Le Carême, une chance pour la vie chrétienne !

Un des temps liturgiques que l’Eglise nous donne, le carême, est le temps qui nous prépare à la fête de Pâques. Ce n’est pas un simple temps d’attente mais plutôt un temps d’entrainement pour vivre pleinement la joie de la Résurrection. Cet entrainement consiste à vivre déjà la joie du temps pascal car depuis l’évènement de la résurrection du Christ chaque baptisé est invité à vivre en homme et femme ressuscité. 

Le danger est qu’en définissant le carême par la prière, le jeûne et le partage nous pourrions le réduire à une liste de cases à cocher. Le carême ne serait alors qu’un temps pour faire des prières, pratiquer le jeûne et de partager avec les autres. Il n’y a pas besoin d’être chrétien pour prier, jeûner ou partager… N’importe quel croyant peut prier, n’importe quel homme peut jeûner pour le bien de son corps et même partager avec ceux qui sont dans le besoin par pur humanisme. Heureusement d’ailleurs !

Ce qui distingue notre démarche de celle des autres c’est que ce temps nous entraine à être en prière, en relation avec Dieu, à nous recentrer sur l’essentiel, c’est-à-dire nous reconnaitre enfants de Dieu et proches de chacun et à favoriser une justice sociale. 

Le carême est comme un temps de retraite spirituelle, un temps au désert, pour approfondir la relation avec Dieu afin de pouvoir vivre toute l’année en enfant de lumière. Ce temps propice à la conversion n’est pas un temps isolé du reste de ma vie. C’est un temps où je prends du recul sur mes activités pour identifier mes tiédeurs et défauts et m’améliorer. 
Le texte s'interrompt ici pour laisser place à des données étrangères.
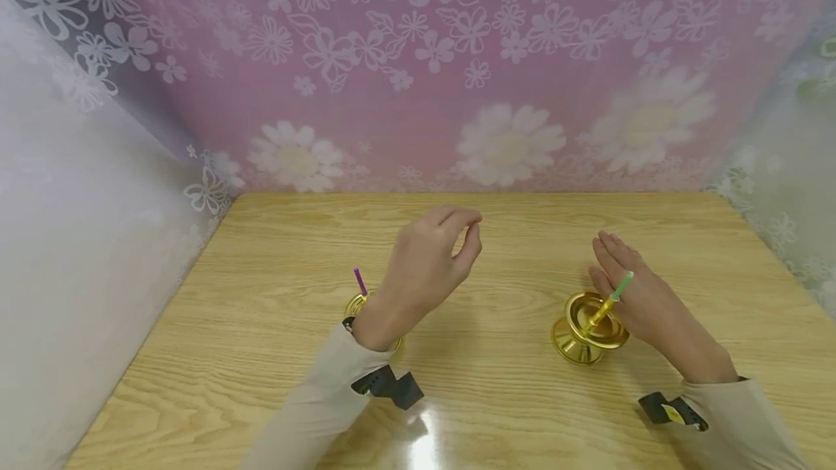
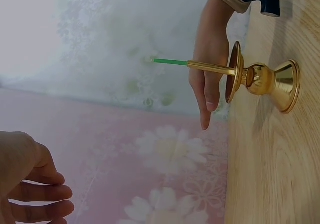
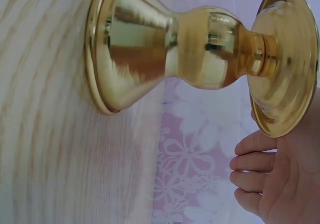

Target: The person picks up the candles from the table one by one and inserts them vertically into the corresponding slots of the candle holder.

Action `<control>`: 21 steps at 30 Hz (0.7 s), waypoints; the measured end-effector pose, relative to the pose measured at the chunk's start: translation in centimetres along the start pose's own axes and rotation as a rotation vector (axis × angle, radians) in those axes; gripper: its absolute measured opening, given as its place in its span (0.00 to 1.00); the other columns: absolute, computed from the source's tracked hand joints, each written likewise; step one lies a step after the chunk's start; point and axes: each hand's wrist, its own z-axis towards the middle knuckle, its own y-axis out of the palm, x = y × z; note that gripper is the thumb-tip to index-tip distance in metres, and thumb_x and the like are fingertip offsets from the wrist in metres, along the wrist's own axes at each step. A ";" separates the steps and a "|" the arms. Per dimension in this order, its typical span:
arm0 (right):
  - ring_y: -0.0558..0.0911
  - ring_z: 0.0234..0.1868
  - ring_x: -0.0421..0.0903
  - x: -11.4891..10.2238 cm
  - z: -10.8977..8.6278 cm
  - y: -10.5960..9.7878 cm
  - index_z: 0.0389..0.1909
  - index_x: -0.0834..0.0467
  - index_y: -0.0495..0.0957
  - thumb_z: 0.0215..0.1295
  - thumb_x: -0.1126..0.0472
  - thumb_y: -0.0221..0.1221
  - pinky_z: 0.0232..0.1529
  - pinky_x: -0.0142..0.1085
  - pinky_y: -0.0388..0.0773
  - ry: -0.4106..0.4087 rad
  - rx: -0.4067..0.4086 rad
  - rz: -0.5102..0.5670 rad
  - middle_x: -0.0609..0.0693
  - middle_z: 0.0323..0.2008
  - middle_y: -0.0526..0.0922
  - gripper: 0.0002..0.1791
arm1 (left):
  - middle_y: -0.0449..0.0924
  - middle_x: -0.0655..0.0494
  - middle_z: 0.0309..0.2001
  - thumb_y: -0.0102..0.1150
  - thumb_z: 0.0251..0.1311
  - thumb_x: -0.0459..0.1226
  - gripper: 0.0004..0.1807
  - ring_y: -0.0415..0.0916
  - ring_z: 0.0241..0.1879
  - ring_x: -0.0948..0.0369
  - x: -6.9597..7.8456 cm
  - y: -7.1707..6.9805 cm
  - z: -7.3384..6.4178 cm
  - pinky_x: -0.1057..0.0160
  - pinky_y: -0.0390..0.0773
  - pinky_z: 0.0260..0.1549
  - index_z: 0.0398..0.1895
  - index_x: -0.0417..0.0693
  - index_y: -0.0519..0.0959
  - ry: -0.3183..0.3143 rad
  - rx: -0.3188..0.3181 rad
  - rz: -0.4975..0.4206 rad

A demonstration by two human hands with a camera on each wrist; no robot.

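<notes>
I see two brass candle holders on the wood table point(image 1: 274, 252), both toward the near edge.

L hand point(image 1: 427, 267) hovers above the table, roughly mid-width, fingers curled w/ thumb and forefinger tips close together; grip narrow, nothing visible in it. L wrist view shows the same fingers point(image 2: 42, 194) loosely bent, empty. Just behind/under the L wrist sits the left holder point(image 1: 355, 304), mostly hidden by the wrist; a purple candle point(image 1: 360, 281) sticks up from it, tilted slightly toward the far-left corner.

R hand point(image 1: 636, 296) is flat, fingers straight and together, edge-on, just beside the right holder point(image 1: 588, 328) on its right-edge side. Grip wide, holding nothing. Can't tell if the palm touches the holder's dish; R wrist view shows fingertips point(image 3: 252, 164) next to the dish rim, poss. touching. The right holder stands upright on its flared base, R of table centre, w/ a thin brass stem and a green candle point(image 1: 623, 284) rising from the dish, overlapping the R hand in head view.

Beige sleeves, black wrist straps point(image 1: 385, 385) on both arms. Pink floral backdrop point(image 1: 457, 56) along the far edge; white floral sheets at L and R edges.
</notes>
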 end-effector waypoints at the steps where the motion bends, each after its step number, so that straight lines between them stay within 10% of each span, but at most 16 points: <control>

La pénitence n’est pas une fin en soi, mais la recherche d’une plus grande disponibilité intérieure qui libère.

Une disponibilité pour témoigner. Avoir l’esprit et le cœur disponibles permet de donner la première place à Dieu dans ma vie pour pouvoir témoigner au monde du Christ ressuscité vivant dans son Eglise.

Une disponibilité pour servir. Le monde dans lequel nous sommes envoyés attend que nous lui donnions la lumière du Christ. Le chemin pour aller vers Dieu est le service, un des visages de la charité, de l’amour. C’est en nous mettant au service des autres, tel que décrit dans le jugement dernier dans l’évangile de Mathieu, que nous nous rapprochons de Dieu.

Une disponibilité pour agir. Agir en faveur des autres pour faire grandir en moi, dans l’Eglise et dans le monde la Charité à travers des actes concrets. Mettre l’amour à la place de la haine, le pardon à la place de l’offense, la vie à la place de la mort…

Disponible pour renaître. Le temps du carême nous est donné chaque année afin de renaître, de passer de la mort à la vie, de vivre davantage du Christ qui est la vie même de Dieu. C’est ce même chemin, proposé aux catéchumènes qui cheminent vers le baptême, qui nous est proposé afin de redécouvrir notre vocation baptismale : être témoins de l’amour de Dieu qui a offert son Fils au monde pour son Salut. 

Ainsi disponibles nous pouvons cheminer vers Pâques en vivant une démarche spirituelle pour accueillir le don de Dieu pour chaque baptisé. Cela passe par une conversion radicale qui consiste à accorder le quotidien de notre vie à ce que doit être notre vie dans le Royaume de Dieu : une vie pleine de justice, d’amour et de paix. Un temps favorable à la conversion pour que toute notre vie soit une offrande agréable aux yeux de Dieu.

Enfin remarquons que le carême est le temps de la joie comme nous le rappelle le dimanche de Laetare. Dans l’évangile selon saint Matthieu le Christ nous appelle à ne pas avoir un air triste lorsque nous jeûnons. La joie que nous devons vivre pendant le carême est la même joie qui culminera le jour de Pâques et que nous chanterons dans l’Exultet. La joie d’appartenir au corps du Christ ressuscité qui nous nourrit et nous fait entrer en communion avec le Père.